Maybe put a fence around each house and fill it in with flowers and furniture suitable to the villager's tastes? You can also experiment with different fences for their different styles or just have one to keep it uniform.


----------



## Matt0106 (Apr 17, 2020)

I know most people keep their villager all in one place, but I spread mine out so that they can get a decently sized yard to fit furniture, flowers and a cherry tree (island's native fruit). I know they're just AI, but I don't know, I wanted to treat my villagers with respect this time around


----------



## Rosie Moon (Apr 17, 2020)

Personally, I use a combination of 1 and 2! Each villager (including myself) has a 6x9 size yard though, so it depends how much space you‘ve got 

	Post automatically merged: Apr 17, 2020



Matt0106 said:


> I know most people keep their villager all in one place, but I spread mine out so that they can get a decently sized yard to fit furniture, flowers and a cherry tree (island's native fruit). I know they're just AI, but I don't know, I wanted to treat my villagers with respect this time around



Exactly! It makes me sad when I see someone’s villagers squashed in a corner, meanwhile the player’s house is on top of a hill surrounded by waterfalls and gold roses


----------



## Altarium (Apr 17, 2020)

MysteryMoonbeam said:


> Personally, I use a combination of 1 and 2! Each villager (including myself) has a 9x6 size yard though, so it depends how much space you‘ve got


I do the same! My villagers currently have 6x9 plots (including fence) and I find it gives plenty of space to include a flower garden and some furniture that fit them. A telescope for Julian, a rocking chair and a book for Skye, a shell fountain for Diana...


----------



## Raz (Apr 17, 2020)

Not all my houses have fences. It really depends on the villager.

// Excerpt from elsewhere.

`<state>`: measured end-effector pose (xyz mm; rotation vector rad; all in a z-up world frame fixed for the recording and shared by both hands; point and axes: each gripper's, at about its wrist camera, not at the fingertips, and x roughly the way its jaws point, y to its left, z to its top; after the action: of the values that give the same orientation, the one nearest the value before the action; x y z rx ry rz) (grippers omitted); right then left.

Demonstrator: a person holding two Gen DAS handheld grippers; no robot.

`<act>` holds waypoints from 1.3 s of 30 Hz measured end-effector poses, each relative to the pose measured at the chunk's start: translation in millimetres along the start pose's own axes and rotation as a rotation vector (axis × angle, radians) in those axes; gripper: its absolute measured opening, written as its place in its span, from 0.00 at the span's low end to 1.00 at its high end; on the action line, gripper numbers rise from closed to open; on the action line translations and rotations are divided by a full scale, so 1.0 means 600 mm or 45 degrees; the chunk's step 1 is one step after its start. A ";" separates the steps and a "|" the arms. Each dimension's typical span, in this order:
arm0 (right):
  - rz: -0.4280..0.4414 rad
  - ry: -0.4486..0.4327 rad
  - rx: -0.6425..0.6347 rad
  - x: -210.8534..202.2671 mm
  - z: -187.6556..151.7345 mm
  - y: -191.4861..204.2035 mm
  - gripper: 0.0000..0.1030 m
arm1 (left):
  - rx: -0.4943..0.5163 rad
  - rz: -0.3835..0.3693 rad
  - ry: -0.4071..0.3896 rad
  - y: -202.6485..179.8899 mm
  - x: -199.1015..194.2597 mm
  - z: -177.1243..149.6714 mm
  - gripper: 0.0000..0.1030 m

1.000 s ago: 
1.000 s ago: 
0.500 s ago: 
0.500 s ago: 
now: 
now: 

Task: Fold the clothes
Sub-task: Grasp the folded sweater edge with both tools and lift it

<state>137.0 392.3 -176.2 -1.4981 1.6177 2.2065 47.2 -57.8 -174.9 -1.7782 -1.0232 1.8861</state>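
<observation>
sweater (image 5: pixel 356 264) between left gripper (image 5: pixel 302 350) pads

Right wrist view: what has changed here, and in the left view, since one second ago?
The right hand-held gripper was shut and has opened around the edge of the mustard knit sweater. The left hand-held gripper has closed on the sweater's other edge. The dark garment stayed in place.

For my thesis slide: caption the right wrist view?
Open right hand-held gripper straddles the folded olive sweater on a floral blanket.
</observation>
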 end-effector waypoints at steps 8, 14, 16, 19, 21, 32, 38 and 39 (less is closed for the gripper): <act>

EDIT: I forgot to explain why some have fences and some don't. Instead of creating a neighborhood like so many people do, I've scattered the villagers' houses around the island, as if everyone of them claimed an area (hence why no one shares an acre with any villager or building - my own house being an exception, as it shares an acre with Able Sisters) of the island that felt more "comfortable" for them. 

For example, Fang's house in the middle of a pine forest, located at the highest point of the island (the only other building placed in the "third floor" of the island is the campsite); Marina's house is near the pier, with a pond right next to it; there's a soccer field between Antonio and Alfonso's houses, and around Alfonso's house there's a few toys....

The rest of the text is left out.